* **Task**
Exactly the lines from the beginning of the listing below through the line that contains "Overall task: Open" should be transcribed, and pictures must stay out.

* **Data section**

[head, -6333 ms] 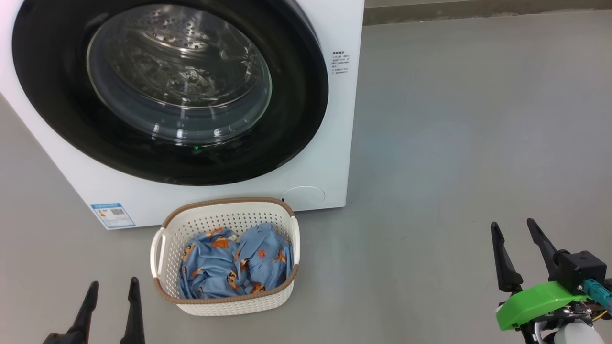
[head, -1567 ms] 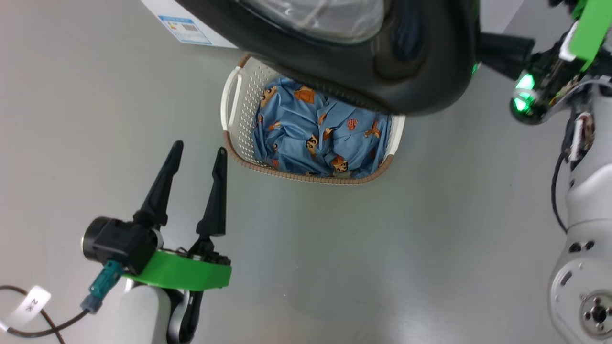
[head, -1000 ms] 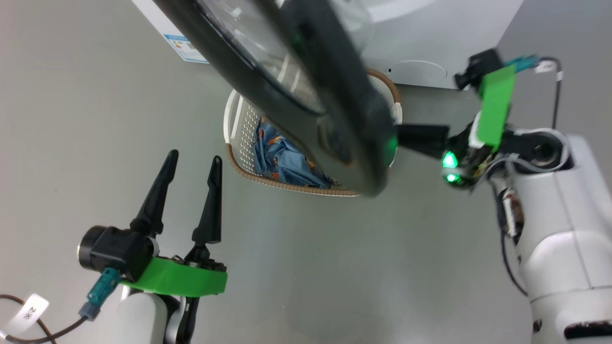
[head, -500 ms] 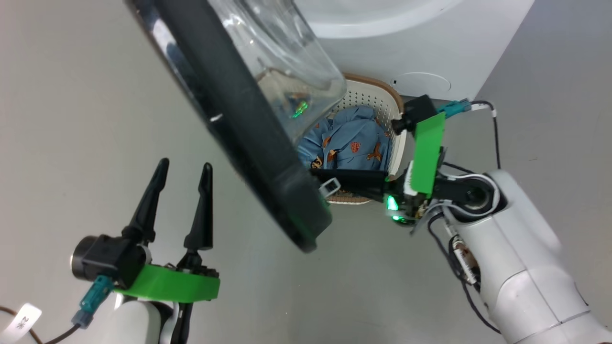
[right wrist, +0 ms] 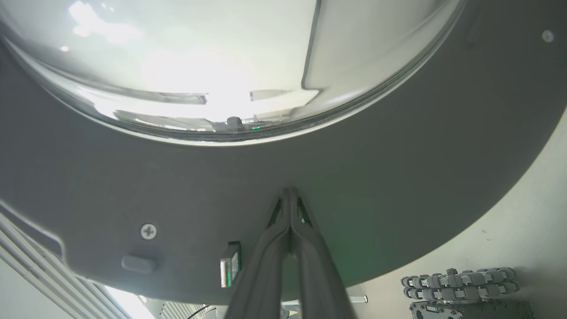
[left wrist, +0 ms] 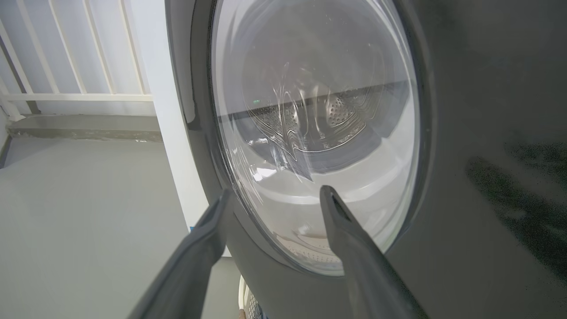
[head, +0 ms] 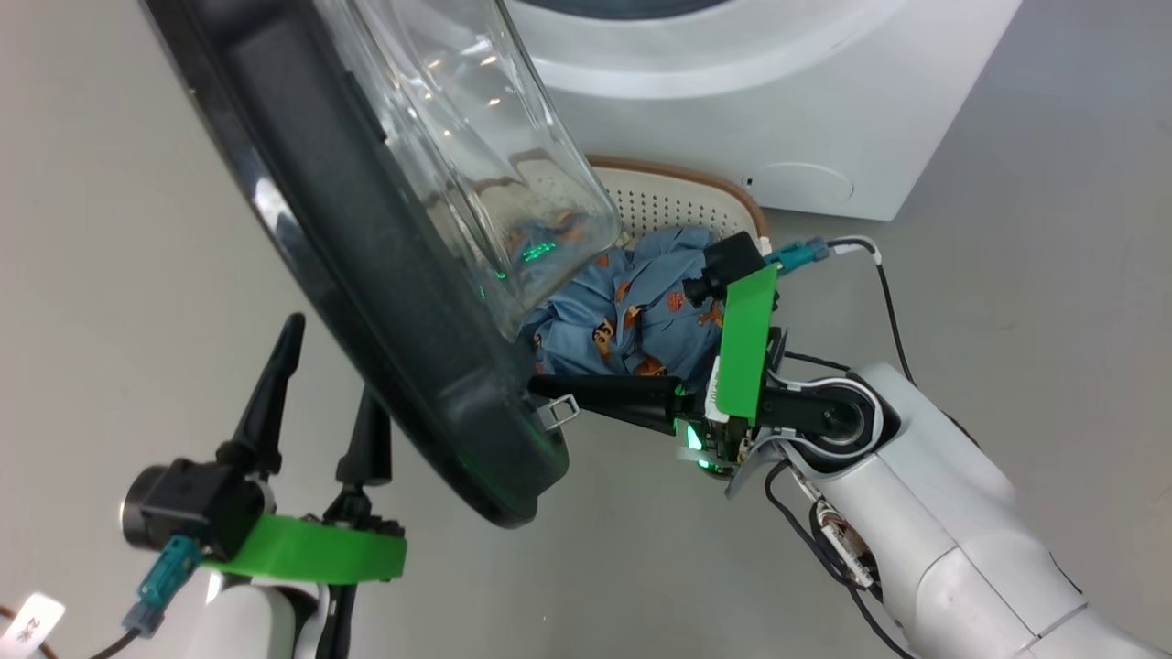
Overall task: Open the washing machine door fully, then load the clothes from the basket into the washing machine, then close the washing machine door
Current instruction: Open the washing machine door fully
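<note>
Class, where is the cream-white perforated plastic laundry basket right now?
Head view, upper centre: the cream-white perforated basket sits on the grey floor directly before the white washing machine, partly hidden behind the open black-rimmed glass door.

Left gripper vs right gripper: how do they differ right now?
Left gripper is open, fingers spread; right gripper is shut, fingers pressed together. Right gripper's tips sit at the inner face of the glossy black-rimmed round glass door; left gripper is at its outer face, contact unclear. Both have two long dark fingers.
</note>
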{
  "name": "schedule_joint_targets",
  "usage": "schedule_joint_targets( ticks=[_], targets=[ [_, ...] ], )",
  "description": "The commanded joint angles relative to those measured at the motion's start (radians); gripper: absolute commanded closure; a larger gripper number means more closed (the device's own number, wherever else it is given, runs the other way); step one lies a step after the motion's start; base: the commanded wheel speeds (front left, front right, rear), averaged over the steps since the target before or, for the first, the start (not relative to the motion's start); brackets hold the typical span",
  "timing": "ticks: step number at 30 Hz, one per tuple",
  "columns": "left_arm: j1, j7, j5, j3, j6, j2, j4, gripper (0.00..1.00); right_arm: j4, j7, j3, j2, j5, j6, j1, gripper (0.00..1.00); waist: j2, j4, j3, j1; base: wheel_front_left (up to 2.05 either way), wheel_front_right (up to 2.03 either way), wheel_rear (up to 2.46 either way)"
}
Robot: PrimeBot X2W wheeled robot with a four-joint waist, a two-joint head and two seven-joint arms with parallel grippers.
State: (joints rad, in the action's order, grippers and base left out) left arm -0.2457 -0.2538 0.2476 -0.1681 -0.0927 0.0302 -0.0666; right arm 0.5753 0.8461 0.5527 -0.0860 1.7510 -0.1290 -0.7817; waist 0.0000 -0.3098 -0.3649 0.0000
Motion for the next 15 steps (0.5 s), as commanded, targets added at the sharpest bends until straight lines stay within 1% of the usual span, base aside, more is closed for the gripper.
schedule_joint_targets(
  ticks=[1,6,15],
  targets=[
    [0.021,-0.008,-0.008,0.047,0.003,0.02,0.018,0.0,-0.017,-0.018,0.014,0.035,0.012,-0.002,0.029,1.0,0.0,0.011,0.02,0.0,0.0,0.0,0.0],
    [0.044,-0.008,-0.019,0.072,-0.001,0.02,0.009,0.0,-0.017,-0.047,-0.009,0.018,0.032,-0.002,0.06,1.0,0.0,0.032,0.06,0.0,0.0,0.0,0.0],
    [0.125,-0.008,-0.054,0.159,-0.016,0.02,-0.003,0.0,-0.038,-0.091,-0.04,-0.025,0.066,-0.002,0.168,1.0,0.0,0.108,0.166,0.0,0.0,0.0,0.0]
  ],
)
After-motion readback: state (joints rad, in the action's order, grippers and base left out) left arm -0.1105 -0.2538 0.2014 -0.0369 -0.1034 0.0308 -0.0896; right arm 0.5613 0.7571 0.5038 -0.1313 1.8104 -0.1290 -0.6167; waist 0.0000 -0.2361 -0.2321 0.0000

* **Answer to the exercise**
[head, -6333 ms] 
[head, -1567 ms] 
[head, -1000 ms] 
[head, -500 ms] 
[right wrist, +0 ms] 
[left wrist, +0 ms] 
[head, +0 ms] 
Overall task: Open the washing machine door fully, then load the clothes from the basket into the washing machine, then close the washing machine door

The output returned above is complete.